» Goal of the exercise: Your job is to return each record exactly, minus any pictures.

» Records:

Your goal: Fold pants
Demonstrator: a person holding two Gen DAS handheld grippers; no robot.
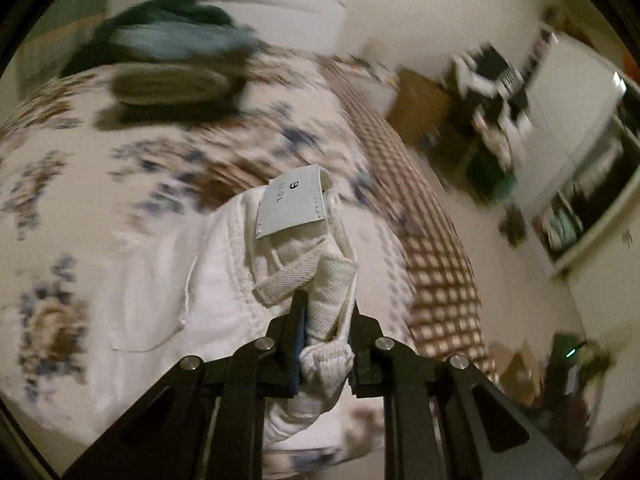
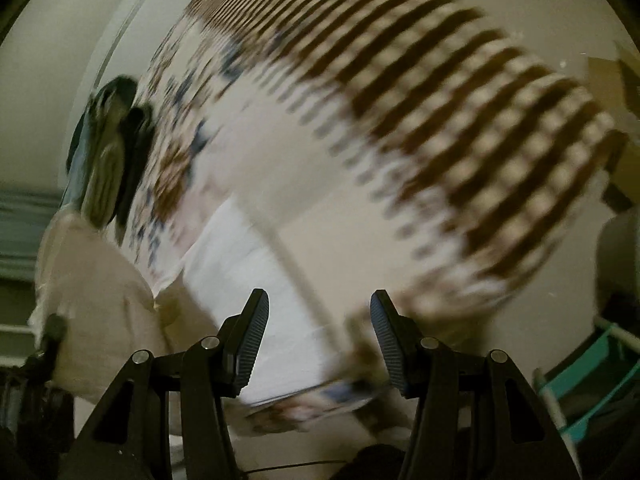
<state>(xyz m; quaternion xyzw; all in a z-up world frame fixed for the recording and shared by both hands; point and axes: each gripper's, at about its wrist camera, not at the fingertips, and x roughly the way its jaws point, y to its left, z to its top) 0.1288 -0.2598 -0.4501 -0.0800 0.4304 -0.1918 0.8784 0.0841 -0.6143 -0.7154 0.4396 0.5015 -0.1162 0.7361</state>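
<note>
Your left tool (image 1: 325, 312) is clamped tight on the waistband of the white pants (image 1: 224, 280), w/ a belt loop and the label tag (image 1: 294, 204) sticking up just past the fingers. Rest of the pants drapes down-left onto the bed (image 1: 120, 168), floral cover w/ brown check border. Your right tool (image 2: 319, 316) is spread wide, nothing btwn the pads, hovering over a white pant leg (image 2: 256, 280) on the bed. Farther back, a stack of folded clothes (image 1: 172, 60) sits on the bed; both views motion-blurred.
</note>
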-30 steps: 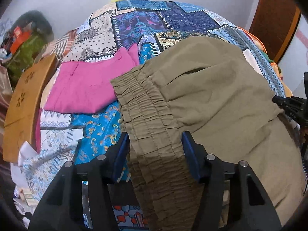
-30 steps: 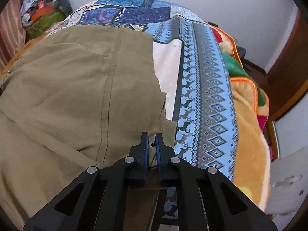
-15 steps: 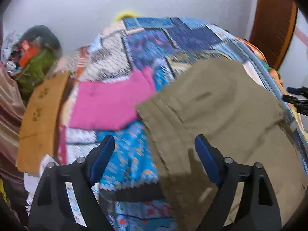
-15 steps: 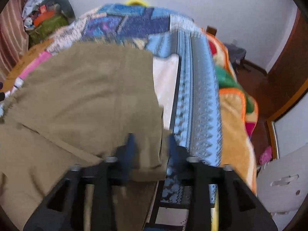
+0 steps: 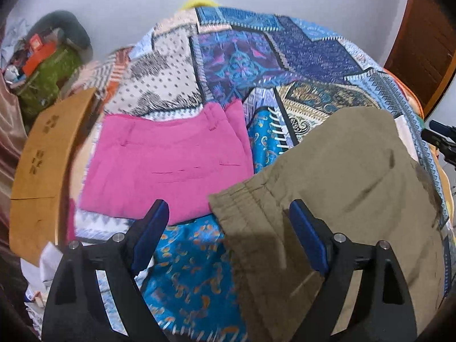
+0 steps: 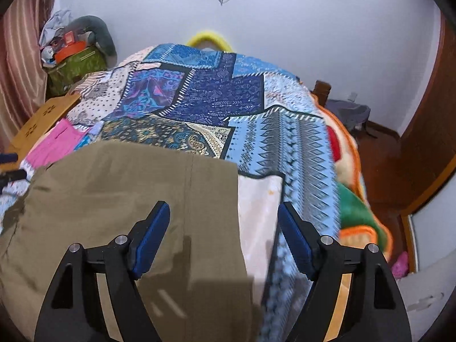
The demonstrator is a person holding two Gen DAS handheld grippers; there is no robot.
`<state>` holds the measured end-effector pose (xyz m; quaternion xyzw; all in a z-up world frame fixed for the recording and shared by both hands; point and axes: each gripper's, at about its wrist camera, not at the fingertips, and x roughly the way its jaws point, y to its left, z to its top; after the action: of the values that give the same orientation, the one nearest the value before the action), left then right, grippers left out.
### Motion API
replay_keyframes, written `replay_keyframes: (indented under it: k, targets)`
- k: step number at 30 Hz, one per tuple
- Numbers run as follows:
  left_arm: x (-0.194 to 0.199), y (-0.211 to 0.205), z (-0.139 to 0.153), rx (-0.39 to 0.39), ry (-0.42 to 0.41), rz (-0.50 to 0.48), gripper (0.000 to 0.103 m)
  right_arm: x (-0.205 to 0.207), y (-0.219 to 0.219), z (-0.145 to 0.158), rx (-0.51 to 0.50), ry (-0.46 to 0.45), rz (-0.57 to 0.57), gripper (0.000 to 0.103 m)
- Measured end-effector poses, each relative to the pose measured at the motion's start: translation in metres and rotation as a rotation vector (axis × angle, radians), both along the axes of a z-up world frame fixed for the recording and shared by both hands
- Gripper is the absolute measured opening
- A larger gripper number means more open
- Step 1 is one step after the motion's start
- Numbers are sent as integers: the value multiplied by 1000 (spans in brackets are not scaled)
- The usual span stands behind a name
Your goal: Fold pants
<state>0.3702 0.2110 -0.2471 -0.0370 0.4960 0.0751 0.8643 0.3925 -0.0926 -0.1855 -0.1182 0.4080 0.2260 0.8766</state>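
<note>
Olive-khaki pants [image 5: 342, 188] lie folded flat on the patchwork bedspread [image 5: 256, 54]. Their elastic waistband end is toward my left gripper [image 5: 228, 228], which is open and empty just above that edge. In the right wrist view the pants [image 6: 114, 208] fill the lower left. My right gripper [image 6: 222, 236] is open and empty above their right edge, jaws wide apart.
A folded pink garment [image 5: 168, 165] lies left of the pants. A wooden board [image 5: 42, 154] edges the bed on the left, with a cluttered green bag [image 6: 74, 62] behind. Orange and green blankets [image 6: 356, 199] hang off the bed's right side. A wooden door [image 5: 421, 40] stands at the right.
Both grippers have let go of the pants, opened wide and pulled back upward. The pants now lie released on the bed.
</note>
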Motion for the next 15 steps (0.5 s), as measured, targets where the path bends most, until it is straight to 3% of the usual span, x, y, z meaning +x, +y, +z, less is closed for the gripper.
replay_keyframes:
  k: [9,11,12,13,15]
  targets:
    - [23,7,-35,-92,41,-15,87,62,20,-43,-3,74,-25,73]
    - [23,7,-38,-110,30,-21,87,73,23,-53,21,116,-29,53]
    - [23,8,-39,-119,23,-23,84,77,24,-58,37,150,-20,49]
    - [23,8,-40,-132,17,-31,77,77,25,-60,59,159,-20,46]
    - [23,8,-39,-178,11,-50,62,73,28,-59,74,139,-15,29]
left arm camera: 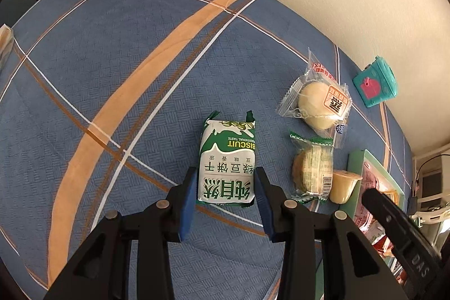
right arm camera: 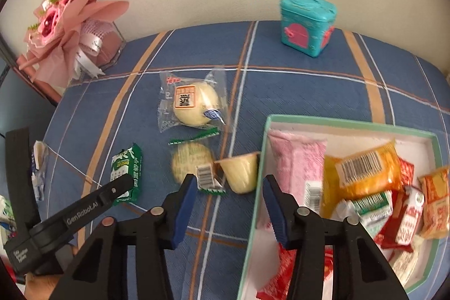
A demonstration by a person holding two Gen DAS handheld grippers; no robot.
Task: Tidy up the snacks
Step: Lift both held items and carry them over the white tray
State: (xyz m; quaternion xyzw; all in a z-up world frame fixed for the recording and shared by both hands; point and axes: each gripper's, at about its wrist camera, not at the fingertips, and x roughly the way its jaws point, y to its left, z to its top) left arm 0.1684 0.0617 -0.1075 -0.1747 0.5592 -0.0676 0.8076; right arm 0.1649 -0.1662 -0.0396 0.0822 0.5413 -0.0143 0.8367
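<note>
On the blue plaid tablecloth (left arm camera: 84,92), seen from the left wrist, the left gripper (left arm camera: 226,187) is straddling the near end of the green biscuit packet (left arm camera: 227,159), its blue pads (left arm camera: 189,198) lying just beside the wrapper's two long edges. Whether they are already pressing I cannot tell; the wrapper is not looking dented. To do this grasp well, I would say the fingers should be closing squarely across the packet's narrow width, a little further forward toward its middle, so it is not drooping when lifted. Just to the right are lying a round cookie in clear wrap (left arm camera: 312,167), a pale bun in its bag (left arm camera: 317,103) and a small jelly cup (left arm camera: 344,186), the cup touching the wall of the green-rimmed box (left arm camera: 355,159).

Over on the right wrist's side, the right gripper (right arm camera: 229,204) is hovering with fingers spread wide and holding nothing, the jelly cup (right arm camera: 240,173) sitting just ahead between them. The box (right arm camera: 348,122) is already carrying many snacks, so the biscuit packet (right arm camera: 126,173) will likely need setting toward the bare strip near its closer wall. A teal tin (right arm camera: 306,24) and a pink bouquet (right arm camera: 64,18) are standing well back by the wall.
</note>
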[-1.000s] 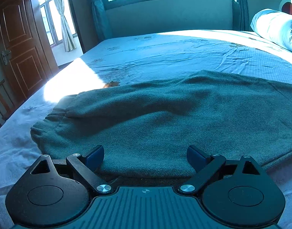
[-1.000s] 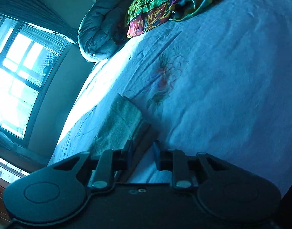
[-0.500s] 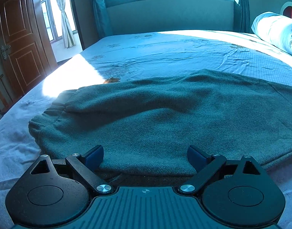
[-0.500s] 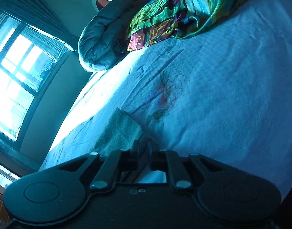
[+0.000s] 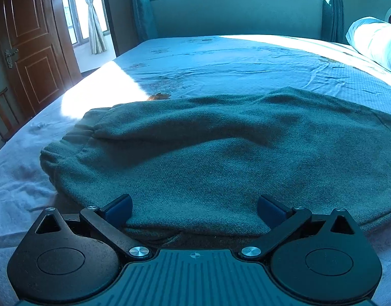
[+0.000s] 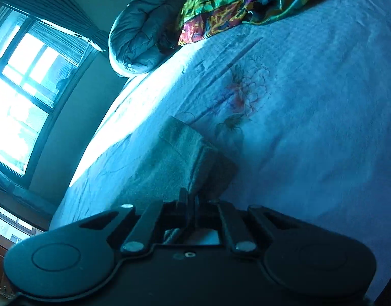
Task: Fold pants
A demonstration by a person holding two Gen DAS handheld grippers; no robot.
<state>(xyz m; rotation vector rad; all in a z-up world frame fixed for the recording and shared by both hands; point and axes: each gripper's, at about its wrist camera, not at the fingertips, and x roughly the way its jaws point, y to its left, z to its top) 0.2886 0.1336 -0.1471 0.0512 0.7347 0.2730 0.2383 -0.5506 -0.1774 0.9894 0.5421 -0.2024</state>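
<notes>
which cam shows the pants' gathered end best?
Left wrist: the pants spread across the bed, gathered end at left in full view. Right wrist shows only the other end, pinched in the shut right gripper.

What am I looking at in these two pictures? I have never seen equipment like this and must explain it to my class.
There is no robot here: a person holds a two-fingered gripper in each hand, and each gripper carries a wide-angle camera looking along its fingers. One picture comes from the left gripper, the other from the right gripper. Dark green pants lie spread on a bed with a pale sheet. The left gripper's jaws are opening, with the pants' near edge between them, not pinched. The right one looks shut on an edge of the pants, ready for folding.
</notes>
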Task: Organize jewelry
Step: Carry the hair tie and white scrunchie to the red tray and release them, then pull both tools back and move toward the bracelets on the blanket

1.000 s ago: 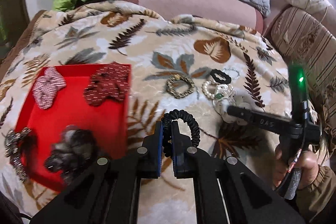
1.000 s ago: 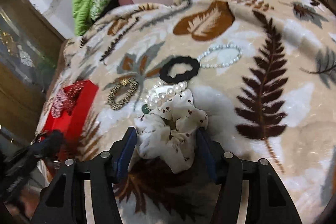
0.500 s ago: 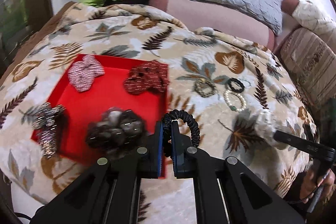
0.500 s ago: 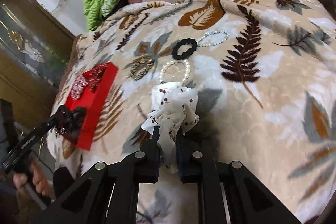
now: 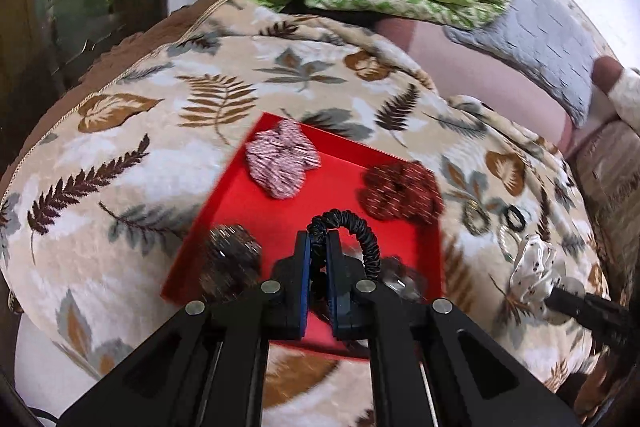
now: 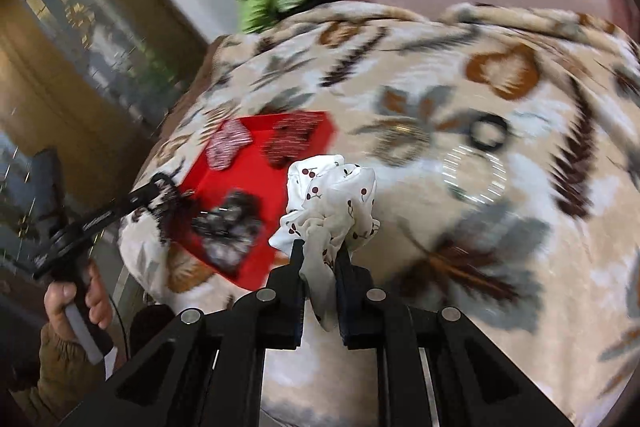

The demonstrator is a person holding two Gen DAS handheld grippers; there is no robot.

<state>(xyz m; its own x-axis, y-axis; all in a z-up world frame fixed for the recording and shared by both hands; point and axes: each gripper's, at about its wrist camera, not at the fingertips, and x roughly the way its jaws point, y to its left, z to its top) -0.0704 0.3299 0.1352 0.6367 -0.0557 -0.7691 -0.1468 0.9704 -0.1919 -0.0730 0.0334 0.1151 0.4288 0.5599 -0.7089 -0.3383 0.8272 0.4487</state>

» Reply:
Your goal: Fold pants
Demonstrator: a person holding two Gen DAS handheld grippers; no robot.
<state>(xyz m; quaternion xyzw; all in a z-up world frame fixed for the recording and shared by both hands; point and axes: each gripper's, at about its wrist camera, not at the fingertips, and x roughly the way its jaws point, y to its left, z to its top) 0.1288 -0.2598 -0.4501 -0.0800 0.4304 -0.1918 0.8784 0.0841 -0.6143 -0.7154 0.4396 0.5015 -0.1162 0.7361</state>
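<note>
Your left tool (image 1: 325, 312) is clamped tight on the waistband of the white pants (image 1: 224, 280), w/ a belt loop and the label tag (image 1: 294, 204) sticking up just past the fingers. Rest of the pants drapes down-left onto the bed (image 1: 120, 168), floral cover w/ brown check border. Your right tool (image 2: 319, 316) is spread wide, nothing btwn the pads, hovering over a white pant leg (image 2: 256, 280) on the bed. Farther back, a stack of folded clothes (image 1: 172, 60) sits on the bed; both views motion-blurred.
</note>
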-30 steps: 
-30 steps: 
-15 steps: 
-15 steps: 
+0 steps: 
+0 steps: 
The demonstrator is a person holding two Gen DAS handheld grippers; there is no robot.
`<state>` holds the measured end-effector pose (xyz m; quaternion xyzw; all in a z-up world frame fixed for the recording and shared by both hands; point and axes: each gripper's, at about its wrist camera, not at the fingertips, and x roughly the way its jaws point, y to its left, z to its top; after the action: of the values that give the same orientation, the one nearest the value before the action), left then right, grippers left out.
### Motion API
replay_keyframes, written `replay_keyframes: (indented under it: k, targets)`
- k: step number at 30 Hz, one per tuple
- Numbers run as follows:
  left_arm: x (-0.194 to 0.199), y (-0.211 to 0.205), z (-0.139 to 0.153), rx (-0.39 to 0.39), ry (-0.42 to 0.41), rz (-0.50 to 0.48), gripper (0.000 to 0.103 m)
  right_arm: x (-0.205 to 0.207), y (-0.219 to 0.219), z (-0.145 to 0.158), rx (-0.51 to 0.50), ry (-0.46 to 0.45), rz (-0.57 to 0.57), gripper (0.000 to 0.103 m)
- Measured end-effector poses, each relative to the pose measured at the motion's start: translation in metres and rotation as a rotation vector (axis × angle, radians), both along the axes of a z-up world frame fixed for the recording and shared by both hands
- Gripper is the absolute measured opening
- A larger gripper number means more open
- Step 1 is one step after the motion's start
- Numbers are sent as integers: the value multiplied by 1000 (spans in brackets are not scaled)
- The usual span stands behind a name
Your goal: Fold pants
<state>0.3702 0.2110 -0.2471 -0.0370 0.4960 0.0751 0.8643 0.3925 -0.0926 -0.1855 -0.1182 0.4080 0.2260 0.8766</state>
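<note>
Olive-khaki pants [image 5: 342, 188] lie folded flat on the patchwork bedspread [image 5: 256, 54]. Their elastic waistband end is toward my left gripper [image 5: 228, 228], which is open and empty just above that edge. In the right wrist view the pants [image 6: 114, 208] fill the lower left. My right gripper [image 6: 222, 236] is open and empty above their right edge, jaws wide apart.
A folded pink garment [image 5: 168, 165] lies left of the pants. A wooden board [image 5: 42, 154] edges the bed on the left, with a cluttered green bag [image 6: 74, 62] behind. Orange and green blankets [image 6: 356, 199] hang off the bed's right side. A wooden door [image 5: 421, 40] stands at the right.
Both grippers have let go of the pants, opened wide and pulled back upward. The pants now lie released on the bed.
</note>
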Motion for the next 15 steps (0.5 s), as measured, targets where the path bends most, until it is straight to 3% of the usual span, x, y, z meaning +x, +y, +z, less is closed for the gripper.
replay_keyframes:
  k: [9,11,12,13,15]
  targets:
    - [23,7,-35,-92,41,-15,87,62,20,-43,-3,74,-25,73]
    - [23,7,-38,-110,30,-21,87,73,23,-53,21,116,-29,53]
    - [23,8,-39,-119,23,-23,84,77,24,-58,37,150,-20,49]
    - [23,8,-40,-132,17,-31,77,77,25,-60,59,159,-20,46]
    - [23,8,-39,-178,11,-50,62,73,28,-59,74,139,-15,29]
left arm camera: 
right arm camera: 
A demonstration by a person holding two Gen DAS handheld grippers; no robot.
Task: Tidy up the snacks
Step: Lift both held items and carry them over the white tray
State: (xyz m; quaternion xyzw; all in a z-up world frame fixed for the recording and shared by both hands; point and axes: each gripper's, at about its wrist camera, not at the fingertips, and x roughly the way its jaws point, y to its left, z to its top) left arm 0.1684 0.0617 -0.1075 -0.1747 0.5592 -0.0676 0.8076; right arm 0.1649 -0.1662 -0.0396 0.0822 0.5413 -0.0143 0.8367
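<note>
On the blue plaid tablecloth (left arm camera: 84,92), seen from the left wrist, the left gripper (left arm camera: 226,187) is straddling the near end of the green biscuit packet (left arm camera: 227,159), its blue pads (left arm camera: 189,198) lying just beside the wrapper's two long edges. Whether they are already pressing I cannot tell; the wrapper is not looking dented. To do this grasp well, I would say the fingers should be closing squarely across the packet's narrow width, a little further forward toward its middle, so it is not drooping when lifted. Just to the right are lying a round cookie in clear wrap (left arm camera: 312,167), a pale bun in its bag (left arm camera: 317,103) and a small jelly cup (left arm camera: 344,186), the cup touching the wall of the green-rimmed box (left arm camera: 355,159).

Over on the right wrist's side, the right gripper (right arm camera: 229,204) is hovering with fingers spread wide and holding nothing, the jelly cup (right arm camera: 240,173) sitting just ahead between them. The box (right arm camera: 348,122) is already carrying many snacks, so the biscuit packet (right arm camera: 126,173) will likely need setting toward the bare strip near its closer wall. A teal tin (right arm camera: 306,24) and a pink bouquet (right arm camera: 64,18) are standing well back by the wall.
</note>
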[-1.000s] 
[-1.000s] 
[-0.500s] 
[-0.500s] 
[+0.000s] 
[+0.000s] 
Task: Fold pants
A demonstration by a person holding two Gen DAS handheld grippers; no robot.
<state>(xyz m; rotation vector rad; all in a z-up world frame fixed for the recording and shared by both hands; point and axes: each gripper's, at about its wrist camera, not at the fingertips, and x roughly the way its jaws point, y to its left, z to its top) 0.2886 0.1336 -0.1471 0.0512 0.7347 0.2730 0.2383 -0.5506 -0.1774 0.9894 0.5421 -0.2024</state>
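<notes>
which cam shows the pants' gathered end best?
Left wrist: the pants spread across the bed, gathered end at left in full view. Right wrist shows only the other end, pinched in the shut right gripper.

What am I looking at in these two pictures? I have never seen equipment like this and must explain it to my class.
There is no robot here: a person holds a two-fingered gripper in each hand, and each gripper carries a wide-angle camera looking along its fingers. One picture comes from the left gripper, the other from the right gripper. Dark green pants lie spread on a bed with a pale sheet. The left gripper's jaws are opening, with the pants' near edge between them, not pinched. The right one looks shut on an edge of the pants, ready for folding.
</notes>
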Task: Organize jewelry
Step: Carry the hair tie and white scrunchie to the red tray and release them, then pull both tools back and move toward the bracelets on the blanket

1.000 s ago: 
1.000 s ago: 
0.500 s ago: 
0.500 s ago: 
now: 
now: 

The demonstrator is a person holding two Gen DAS handheld grippers; there is no robot.

<state>(xyz m; its own x-axis, y-axis; all in a z-up world frame fixed for the recording and shared by both hands; point and axes: each gripper's, at about its wrist camera, not at the fingertips, and x roughly the way its jaws point, y to its left, z to its top) -0.0704 0.3299 0.1352 0.6367 -0.0557 -0.7691 -0.1468 0.9704 -0.1919 -0.0730 0.0334 0.1151 0.4288 0.5599 -0.7089 -0.3383 0.8272 0.4487</state>

No further output is required here.